How can I optimize the GetCombinedRequestInfosByEmail stored procedure to reduce the execution time for high-level employees (e.g., CEO with 30,000 employees)?


Solution

  • You could improve your current setup by changing GetRequestInfosByUser into an inline Table Valued Function, and then CROSS APPLY it back to your original query. You would also need an UPDATE STATISTICS on the temp table to get a recompilation for the correct number of rows (for a large number you probably want a hash or merge join).

    But it's probably better to just start afresh with a single query that can get all the data.

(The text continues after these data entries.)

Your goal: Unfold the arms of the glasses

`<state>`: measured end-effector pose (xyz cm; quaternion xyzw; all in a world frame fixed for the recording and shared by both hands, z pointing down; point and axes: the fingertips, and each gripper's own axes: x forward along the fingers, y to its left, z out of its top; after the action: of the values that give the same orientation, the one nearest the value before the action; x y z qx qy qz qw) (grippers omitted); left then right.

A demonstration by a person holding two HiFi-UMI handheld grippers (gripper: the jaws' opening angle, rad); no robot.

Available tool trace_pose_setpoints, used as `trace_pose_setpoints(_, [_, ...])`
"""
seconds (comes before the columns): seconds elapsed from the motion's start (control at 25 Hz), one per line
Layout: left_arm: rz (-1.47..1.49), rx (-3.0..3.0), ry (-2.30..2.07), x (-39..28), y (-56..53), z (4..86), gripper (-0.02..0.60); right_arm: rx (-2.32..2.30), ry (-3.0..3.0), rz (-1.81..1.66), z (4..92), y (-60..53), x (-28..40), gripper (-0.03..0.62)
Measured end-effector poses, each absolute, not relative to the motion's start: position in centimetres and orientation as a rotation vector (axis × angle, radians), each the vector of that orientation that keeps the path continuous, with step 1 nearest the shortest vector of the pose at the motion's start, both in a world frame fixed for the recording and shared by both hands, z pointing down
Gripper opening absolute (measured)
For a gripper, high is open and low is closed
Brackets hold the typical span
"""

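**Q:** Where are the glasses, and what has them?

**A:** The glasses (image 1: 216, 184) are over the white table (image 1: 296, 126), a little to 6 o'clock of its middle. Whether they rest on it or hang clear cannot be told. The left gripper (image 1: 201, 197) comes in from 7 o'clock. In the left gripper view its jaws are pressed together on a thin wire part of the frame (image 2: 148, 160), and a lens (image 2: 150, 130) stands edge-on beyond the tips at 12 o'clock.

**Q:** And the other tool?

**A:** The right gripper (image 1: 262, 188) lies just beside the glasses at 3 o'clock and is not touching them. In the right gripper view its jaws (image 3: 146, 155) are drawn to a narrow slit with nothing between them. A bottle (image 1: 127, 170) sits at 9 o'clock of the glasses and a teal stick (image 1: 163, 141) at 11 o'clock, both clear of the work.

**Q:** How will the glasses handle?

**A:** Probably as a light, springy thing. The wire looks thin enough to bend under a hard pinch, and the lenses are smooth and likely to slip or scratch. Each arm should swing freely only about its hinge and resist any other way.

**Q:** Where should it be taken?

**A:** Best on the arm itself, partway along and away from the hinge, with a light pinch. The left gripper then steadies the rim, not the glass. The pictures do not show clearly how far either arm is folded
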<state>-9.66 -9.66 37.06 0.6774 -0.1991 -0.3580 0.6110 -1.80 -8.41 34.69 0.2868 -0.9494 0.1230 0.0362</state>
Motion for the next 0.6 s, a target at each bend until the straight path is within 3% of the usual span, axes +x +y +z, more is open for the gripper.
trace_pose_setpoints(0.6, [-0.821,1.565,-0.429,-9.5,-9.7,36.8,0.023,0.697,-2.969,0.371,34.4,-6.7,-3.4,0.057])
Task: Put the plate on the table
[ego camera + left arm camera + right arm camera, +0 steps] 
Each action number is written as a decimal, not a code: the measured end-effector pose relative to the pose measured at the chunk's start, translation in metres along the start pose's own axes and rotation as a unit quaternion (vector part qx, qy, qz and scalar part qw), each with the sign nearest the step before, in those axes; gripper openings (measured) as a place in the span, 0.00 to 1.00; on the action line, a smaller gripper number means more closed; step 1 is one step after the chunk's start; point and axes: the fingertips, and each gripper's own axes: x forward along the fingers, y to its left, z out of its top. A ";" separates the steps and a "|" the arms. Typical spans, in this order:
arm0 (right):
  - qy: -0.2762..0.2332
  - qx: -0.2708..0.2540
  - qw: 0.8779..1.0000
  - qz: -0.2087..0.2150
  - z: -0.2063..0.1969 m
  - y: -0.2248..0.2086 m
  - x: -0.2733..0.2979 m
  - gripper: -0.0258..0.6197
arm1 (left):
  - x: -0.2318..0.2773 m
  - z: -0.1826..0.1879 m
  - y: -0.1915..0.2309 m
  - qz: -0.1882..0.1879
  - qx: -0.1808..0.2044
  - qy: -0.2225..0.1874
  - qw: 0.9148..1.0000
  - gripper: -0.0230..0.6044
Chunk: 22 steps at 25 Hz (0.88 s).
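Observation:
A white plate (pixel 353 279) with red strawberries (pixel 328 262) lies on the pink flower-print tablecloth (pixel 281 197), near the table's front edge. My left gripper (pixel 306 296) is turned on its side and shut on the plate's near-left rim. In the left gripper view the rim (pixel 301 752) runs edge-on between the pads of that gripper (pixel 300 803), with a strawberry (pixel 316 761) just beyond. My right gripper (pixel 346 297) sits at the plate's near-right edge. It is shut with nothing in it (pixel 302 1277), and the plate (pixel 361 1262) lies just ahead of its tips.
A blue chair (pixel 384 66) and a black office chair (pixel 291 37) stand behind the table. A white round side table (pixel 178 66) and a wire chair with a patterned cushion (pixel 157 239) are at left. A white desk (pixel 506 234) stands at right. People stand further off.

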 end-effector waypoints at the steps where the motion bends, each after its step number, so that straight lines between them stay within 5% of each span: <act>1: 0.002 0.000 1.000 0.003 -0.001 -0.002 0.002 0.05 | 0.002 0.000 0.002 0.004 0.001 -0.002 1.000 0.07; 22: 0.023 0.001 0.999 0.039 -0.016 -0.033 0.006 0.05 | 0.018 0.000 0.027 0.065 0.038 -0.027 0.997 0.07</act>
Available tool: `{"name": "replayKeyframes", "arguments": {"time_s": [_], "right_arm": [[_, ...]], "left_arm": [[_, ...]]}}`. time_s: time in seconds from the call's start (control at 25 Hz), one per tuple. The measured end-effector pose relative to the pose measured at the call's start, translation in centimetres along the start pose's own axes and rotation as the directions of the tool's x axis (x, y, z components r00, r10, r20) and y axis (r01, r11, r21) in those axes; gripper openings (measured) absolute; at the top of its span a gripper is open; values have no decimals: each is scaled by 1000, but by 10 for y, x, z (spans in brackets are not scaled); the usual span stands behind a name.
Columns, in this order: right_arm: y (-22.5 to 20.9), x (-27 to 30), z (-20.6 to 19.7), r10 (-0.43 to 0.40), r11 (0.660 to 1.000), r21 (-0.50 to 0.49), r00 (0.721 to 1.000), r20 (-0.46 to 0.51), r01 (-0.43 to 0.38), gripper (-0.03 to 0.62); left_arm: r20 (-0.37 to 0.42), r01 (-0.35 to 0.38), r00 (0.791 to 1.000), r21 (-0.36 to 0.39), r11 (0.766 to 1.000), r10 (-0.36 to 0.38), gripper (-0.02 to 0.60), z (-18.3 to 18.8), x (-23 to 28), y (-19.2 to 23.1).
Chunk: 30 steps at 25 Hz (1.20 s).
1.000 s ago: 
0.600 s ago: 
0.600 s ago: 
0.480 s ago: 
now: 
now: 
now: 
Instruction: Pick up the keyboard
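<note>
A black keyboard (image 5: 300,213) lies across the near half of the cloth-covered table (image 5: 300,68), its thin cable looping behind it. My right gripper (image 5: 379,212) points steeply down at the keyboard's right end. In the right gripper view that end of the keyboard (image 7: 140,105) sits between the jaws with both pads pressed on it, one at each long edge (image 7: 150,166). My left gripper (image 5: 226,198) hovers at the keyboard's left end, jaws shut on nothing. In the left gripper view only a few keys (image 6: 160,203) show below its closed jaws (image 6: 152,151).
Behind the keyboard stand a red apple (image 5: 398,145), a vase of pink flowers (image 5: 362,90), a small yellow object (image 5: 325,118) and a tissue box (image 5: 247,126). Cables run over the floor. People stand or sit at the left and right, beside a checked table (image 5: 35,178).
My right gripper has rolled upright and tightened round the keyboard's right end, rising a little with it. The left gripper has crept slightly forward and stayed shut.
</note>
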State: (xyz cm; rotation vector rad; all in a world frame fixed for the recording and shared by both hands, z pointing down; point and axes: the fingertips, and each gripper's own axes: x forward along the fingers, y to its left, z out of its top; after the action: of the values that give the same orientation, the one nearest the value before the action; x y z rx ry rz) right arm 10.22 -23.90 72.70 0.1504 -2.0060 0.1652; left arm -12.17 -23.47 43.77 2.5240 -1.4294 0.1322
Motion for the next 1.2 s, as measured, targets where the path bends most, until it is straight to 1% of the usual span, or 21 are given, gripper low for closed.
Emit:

    WITH EmployeeHierarchy AS (
            SELECT 
                u.userid AS employee_id, 
                0 AS level
            FROM UserTable u
            WHERE u.Email = @Email
            UNION ALL
            SELECT 
                u.userid AS employee_id, 
                eh.level + 1
            FROM UserTable u
            JOIN EmployeeHierarchy eh ON u.manageruserid = eh.employee_id
        ),
    RelevantEmployees AS (
        SELECT DISTINCT
                employee_id
        FROM EmployeeHierarchy 
        WHERE level > 0
    )
    
        SELECT
               ri.RequestID,
               ri.RequestCreatedByEmailID,
               ri.NameOftheTool AS ApplicationName,
               ri.ITOwners AS ITowner,
               ri.BusinessOwners AS Businessowner,
               ri.RiskSummaryScore AS RiskScore,
               ri.RequestCreatedBy,
               CASE
                   WHEN wf.CurrentStatus = 'Started' AND wf.NextActionBy = 'SubmitterUser' AND        wf.Category = 'Workflow' AND ri.RequestID IS NOT NULL THEN 'Draft'
                   WHEN wf.CurrentStatus = 'Started' AND wf.NextActionBy = 'PeerUser' AND wf.Category = 'Workflow' AND ri.RequestID IS NOT NULL THEN 'Pending for Peer reviewer approval'
                   WHEN wf.CurrentStatus = 'Started' AND wf.NextActionBy = 'ManagerUser' AND wf.Category = 'Workflow' AND ri.RequestID IS NOT NULL THEN 'Pending/Reprocess for Manager reviewer approval'
                   WHEN wf.CurrentStatus = 'Rejected' AND wf.NextActionBy = 'SubmitterUser' AND wf.Category = 'Workflow' AND ri.RequestID IS NOT NULL THEN 'Manager Rejected(needs more clarifications)'
                   WHEN wf.CurrentStatus = 'Started' AND wf.NextActionBy = 'SecurityUser' AND wf.Category = 'Workflow' AND ri.RequestID IS NOT NULL THEN 'Pending/Reprocess for Security reviewer approval'
                   WHEN wf.CurrentStatus = 'Rejected' AND wf.NextActionBy = 'SubmitterUser' AND wf.Category = 'WorkFlow' AND ri.RequestID IS NOT NULL AND wf.WhoFilledInCapacityOf = 'SecurityUser' THEN 'Security Team Rejected(needs more clarifications)'
                   WHEN wf.CurrentStatus = 'Started' AND wf.NextActionBy = 'RiskSummaryUser' AND wf.Category = 'Workflow' AND ri.RequestID IS NOT NULL THEN 'Risk Mitigation plan Started'
                   WHEN wf.CurrentStatus = 'Started' AND wf.NextActionBy = 'SecurityUser' AND wf.Category = 'Exception' AND ri.RequestID IS NOT NULL THEN 'Exception Submitted'
                   WHEN wf.CurrentStatus = 'Approved' AND wf.NextActionBy = 'SecurityUser' AND wf.Category = 'Exception' AND ri.RequestID IS NOT NULL THEN 'Exception Approved'
                   WHEN wf.CurrentStatus = 'Completed' AND wf.NextActionBy = 'SecurityUser' AND wf.Category = 'Exception' AND ri.RequestID IS NOT NULL THEN 'Exception Closed'
                   WHEN wf.CurrentStatus = 'Completed' AND wf.NextActionBy = 'RiskSummaryUser' AND wf.Category = 'WorkFlow' AND ri.RequestID IS NOT NULL THEN 'Risk Completed(No Exception)'
                   ELSE null
               END AS CurrentStage
        FROM RequestInfo ri
        LEFT JOIN (
            SELECT *,
                   ROW_NUMBER() OVER (PARTITION BY RequestID ORDER BY DateModified DESC) AS RowNumber
            FROM WorkflowTable
        ) AS wf ON ri.RequestID = wf.RequestID AND wf.RowNumber = 1
        WHERE
          ri.RequestCreatedBy IN (SELECT employee_id FROM RelevantEmployees)      
    ;